Owens, M. (2000), "Management across Cultures: Insights from Fiction and Practice", International Journal of Manpower, Vol. 21 No. 2, pp. 141-147. https://doi.org/10.1108/ijm.2000.21.2.141.2
Emerald Group Publishing Limited
Copyright © 2000, MCB UP Limited
Managers interested in acquiring international experience would find this book appealing. The fictional stories give the reader a taste of experiences and feelings one would encounter in actual cross‐cultural situations. Applicable and useful managerial insights are summarized within the short business articles.
Theory states that adults need experiences to learn. The fictional stories by Mark Twain, Rudyard Kipling, Paul Theroux, Gabriel Garcia Marquez, and Augusto Monterroso provide these experiences. Some of the stories are humorous and interesting while others are disturbing, as cross‐cultural experiences can often be. Emotions can be triggered because of the differences in values across cultures. These short stories help the reader tap into deeper insights about cultural differences in experiential ways. They also ensure that the reading of this 442 page book is more than just an intellectual exercise.
Section one contains theory and fiction on making sense of the cross‐cultural experience. Initial confusion, learning the language, family adjustment to a new culture, re‐entry and managerial insights are covered. This section is well thought out. Especially enjoyable is Mark Twain’s essay on “The awful German language” which explores the difficulties of learning a new language, in a tongue‐in‐cheek manner. Another informative article is “Serving two masters: a study in expatriate allegiance”. It illustrates the necessity and difficulty of being loyal to two offices for the success of the business venture.
Some differences in the meaning of work, personal values, power, authority, status, and hierarchy across cultures are outlined in the second section of this book. The fictional stories combined with a small amount of theory leaves the reader confused. A deeper look at the theory would facilitate a stronger integration of the experiential material. However, the redeeming part of this section is the insight in managing across cultures in China, Hong Kong, Taiwan, Western Europe, Africa, Mexico and Russia. These articles are very helpful and informative. Cross‐cultural managers or workers in these countries would especially benefit from these summaries.

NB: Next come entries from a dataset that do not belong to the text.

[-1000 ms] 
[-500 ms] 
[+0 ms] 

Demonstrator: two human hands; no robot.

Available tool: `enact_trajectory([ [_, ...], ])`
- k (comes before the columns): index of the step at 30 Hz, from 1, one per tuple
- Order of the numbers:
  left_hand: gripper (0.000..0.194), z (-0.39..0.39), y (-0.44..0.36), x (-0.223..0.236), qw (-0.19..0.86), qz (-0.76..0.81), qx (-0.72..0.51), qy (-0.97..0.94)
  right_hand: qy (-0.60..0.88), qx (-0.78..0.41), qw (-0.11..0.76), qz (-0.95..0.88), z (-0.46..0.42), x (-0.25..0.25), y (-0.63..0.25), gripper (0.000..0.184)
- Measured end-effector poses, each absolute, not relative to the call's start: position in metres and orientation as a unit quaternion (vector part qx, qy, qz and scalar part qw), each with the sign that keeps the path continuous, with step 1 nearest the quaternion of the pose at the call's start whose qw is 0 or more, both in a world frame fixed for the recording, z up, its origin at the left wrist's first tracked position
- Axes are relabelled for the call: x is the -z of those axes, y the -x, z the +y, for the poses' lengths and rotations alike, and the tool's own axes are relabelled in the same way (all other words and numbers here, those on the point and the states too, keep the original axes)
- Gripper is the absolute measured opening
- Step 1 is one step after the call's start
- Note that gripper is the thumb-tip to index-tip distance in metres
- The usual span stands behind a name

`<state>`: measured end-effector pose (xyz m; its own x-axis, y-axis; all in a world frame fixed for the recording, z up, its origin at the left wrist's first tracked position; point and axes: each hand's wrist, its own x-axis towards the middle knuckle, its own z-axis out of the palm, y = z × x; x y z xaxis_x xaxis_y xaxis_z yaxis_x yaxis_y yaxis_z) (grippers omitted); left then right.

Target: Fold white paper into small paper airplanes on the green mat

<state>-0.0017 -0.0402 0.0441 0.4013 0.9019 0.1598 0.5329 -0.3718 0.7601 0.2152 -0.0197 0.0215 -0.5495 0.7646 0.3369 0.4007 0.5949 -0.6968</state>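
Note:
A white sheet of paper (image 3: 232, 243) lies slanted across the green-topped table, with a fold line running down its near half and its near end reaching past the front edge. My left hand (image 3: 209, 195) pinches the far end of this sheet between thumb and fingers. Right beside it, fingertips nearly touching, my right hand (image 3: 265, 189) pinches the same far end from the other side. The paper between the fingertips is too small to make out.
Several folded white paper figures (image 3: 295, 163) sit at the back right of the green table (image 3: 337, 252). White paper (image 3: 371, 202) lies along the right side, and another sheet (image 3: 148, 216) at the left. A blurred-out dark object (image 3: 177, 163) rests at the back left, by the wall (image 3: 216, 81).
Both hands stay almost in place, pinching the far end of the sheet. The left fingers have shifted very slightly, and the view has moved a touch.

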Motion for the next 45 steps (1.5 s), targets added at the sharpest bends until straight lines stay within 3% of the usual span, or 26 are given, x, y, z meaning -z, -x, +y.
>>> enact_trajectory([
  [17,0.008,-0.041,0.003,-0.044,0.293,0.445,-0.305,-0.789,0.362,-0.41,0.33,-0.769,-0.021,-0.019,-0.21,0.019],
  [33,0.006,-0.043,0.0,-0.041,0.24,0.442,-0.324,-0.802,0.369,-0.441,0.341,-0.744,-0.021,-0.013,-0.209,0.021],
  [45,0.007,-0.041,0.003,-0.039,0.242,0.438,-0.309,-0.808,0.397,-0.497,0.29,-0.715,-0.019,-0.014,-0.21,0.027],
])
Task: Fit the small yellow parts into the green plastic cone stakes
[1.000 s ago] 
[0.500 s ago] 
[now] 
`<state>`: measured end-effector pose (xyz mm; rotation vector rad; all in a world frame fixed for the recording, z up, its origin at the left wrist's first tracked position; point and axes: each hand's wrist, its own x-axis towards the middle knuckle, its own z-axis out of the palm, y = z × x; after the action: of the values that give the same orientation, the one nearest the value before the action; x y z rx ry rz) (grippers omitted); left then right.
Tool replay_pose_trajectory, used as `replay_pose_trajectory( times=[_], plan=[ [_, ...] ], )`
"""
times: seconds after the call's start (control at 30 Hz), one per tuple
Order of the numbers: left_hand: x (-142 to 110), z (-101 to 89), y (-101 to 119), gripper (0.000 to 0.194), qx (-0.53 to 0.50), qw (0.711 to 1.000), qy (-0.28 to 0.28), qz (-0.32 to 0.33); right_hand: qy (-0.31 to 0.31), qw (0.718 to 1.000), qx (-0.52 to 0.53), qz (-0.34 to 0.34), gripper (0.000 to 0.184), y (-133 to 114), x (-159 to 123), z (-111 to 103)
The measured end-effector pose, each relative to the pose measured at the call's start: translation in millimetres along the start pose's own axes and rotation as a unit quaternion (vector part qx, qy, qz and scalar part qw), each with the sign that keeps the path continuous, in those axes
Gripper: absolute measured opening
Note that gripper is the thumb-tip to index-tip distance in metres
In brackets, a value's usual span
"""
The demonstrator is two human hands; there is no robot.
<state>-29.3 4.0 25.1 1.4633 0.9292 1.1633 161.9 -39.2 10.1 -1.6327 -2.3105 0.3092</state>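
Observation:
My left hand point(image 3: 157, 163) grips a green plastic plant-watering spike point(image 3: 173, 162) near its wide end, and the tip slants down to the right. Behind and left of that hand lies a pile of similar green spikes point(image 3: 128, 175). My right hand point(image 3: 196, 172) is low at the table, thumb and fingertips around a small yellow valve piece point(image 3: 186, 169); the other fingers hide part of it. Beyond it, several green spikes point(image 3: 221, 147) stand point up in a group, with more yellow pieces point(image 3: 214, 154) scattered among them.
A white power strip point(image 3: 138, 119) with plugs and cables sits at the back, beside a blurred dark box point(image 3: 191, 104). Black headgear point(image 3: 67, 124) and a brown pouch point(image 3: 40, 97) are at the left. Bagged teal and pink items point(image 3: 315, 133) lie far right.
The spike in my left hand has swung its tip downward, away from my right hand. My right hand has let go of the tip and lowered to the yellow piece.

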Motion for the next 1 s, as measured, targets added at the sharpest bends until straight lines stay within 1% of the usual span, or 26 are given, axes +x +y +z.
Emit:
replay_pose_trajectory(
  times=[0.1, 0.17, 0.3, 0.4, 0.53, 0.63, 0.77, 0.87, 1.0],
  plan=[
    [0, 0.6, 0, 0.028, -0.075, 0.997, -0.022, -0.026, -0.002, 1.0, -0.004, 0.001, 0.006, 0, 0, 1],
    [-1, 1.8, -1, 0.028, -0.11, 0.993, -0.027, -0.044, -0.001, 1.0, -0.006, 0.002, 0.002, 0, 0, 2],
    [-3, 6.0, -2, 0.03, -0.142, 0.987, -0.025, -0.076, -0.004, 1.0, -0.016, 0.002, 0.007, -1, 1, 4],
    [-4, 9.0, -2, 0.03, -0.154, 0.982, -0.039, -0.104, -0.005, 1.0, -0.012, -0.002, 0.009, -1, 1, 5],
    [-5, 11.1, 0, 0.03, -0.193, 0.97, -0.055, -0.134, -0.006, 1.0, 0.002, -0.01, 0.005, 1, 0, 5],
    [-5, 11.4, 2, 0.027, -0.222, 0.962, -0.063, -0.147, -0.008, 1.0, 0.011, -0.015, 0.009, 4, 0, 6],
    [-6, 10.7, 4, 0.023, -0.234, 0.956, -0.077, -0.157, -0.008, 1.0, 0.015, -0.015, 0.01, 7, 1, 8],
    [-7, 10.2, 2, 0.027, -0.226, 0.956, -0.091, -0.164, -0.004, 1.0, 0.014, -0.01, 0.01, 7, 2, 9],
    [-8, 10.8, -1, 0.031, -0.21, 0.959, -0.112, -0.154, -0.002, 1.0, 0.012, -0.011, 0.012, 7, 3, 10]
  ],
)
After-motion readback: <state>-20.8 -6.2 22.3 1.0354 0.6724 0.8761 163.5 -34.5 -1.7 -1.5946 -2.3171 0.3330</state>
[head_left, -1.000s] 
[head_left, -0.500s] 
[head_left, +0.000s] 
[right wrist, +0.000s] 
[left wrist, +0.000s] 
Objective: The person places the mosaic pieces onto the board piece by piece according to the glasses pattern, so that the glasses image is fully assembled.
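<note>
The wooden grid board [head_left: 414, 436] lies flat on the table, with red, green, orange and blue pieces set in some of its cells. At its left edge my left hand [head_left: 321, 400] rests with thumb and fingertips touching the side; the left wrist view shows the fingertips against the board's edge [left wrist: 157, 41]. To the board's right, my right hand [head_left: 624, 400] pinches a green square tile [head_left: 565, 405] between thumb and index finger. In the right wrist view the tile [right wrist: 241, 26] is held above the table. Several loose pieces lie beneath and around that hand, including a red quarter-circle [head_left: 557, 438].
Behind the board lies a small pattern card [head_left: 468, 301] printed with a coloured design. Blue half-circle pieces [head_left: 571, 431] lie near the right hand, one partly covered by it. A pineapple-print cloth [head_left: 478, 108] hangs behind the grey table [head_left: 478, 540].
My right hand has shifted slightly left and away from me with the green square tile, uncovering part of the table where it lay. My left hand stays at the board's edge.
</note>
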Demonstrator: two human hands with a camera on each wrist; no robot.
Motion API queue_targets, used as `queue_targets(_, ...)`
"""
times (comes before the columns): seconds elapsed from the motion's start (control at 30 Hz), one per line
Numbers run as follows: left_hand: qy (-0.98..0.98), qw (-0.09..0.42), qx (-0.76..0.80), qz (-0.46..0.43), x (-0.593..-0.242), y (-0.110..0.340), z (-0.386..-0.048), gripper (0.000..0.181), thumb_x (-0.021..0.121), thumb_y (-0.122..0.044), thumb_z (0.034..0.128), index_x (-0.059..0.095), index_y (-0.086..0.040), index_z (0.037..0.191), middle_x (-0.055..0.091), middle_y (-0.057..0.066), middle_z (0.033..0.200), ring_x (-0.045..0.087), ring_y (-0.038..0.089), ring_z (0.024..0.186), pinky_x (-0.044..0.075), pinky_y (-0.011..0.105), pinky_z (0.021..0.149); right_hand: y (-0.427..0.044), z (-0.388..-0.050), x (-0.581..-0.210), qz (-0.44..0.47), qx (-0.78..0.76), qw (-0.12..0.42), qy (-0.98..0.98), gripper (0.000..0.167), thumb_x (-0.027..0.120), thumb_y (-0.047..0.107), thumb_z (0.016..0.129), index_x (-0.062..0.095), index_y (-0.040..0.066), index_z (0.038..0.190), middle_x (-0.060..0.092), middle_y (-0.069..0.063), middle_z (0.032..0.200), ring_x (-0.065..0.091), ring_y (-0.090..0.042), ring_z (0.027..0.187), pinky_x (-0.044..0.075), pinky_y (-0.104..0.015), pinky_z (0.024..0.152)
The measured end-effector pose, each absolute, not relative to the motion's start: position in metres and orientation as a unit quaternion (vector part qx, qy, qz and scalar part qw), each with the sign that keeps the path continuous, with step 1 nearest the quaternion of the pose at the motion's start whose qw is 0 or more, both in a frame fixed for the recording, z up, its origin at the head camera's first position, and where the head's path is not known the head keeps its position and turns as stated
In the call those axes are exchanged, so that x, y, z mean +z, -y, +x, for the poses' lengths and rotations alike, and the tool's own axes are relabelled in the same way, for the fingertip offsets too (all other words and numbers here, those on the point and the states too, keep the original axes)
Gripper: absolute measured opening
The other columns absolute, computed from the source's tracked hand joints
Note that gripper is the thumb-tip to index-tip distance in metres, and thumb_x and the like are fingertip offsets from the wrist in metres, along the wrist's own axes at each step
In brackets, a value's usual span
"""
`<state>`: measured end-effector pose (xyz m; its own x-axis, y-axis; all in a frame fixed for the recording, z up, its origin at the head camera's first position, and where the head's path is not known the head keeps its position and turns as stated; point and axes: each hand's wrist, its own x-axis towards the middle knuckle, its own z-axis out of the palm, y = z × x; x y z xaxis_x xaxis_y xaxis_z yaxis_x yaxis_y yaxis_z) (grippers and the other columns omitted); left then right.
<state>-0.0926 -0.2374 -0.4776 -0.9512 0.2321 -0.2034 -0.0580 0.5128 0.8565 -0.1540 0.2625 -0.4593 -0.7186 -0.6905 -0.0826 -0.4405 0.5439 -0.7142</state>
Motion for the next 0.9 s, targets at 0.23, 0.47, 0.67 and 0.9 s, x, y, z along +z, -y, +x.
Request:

The final section looks at managing globally across cultures with sections on ethics, cultures in contact, cultures in change, and managerial insights. Most of the articles in the managerial insights section are very useful and informative. “Resolving cross‐cultural ethical conflict: exploring alternative strategies” is a thorough article that provides a useable framework for resolving ethical dilemmas. “Negotiating with ‘Romans”’ provides eight strategies for effective negotiations ensuring both sides perceive that the interaction process makes sense. Two other noteworthy articles are “Managing globally competent people” and “Creating a high performance team”.
Overall, this is a worthwhile book to read and own. The fictional stories help managers develop their cross‐cultural awareness and sensitivity skills. The business articles are practical references to accompany managers on their international business assignments.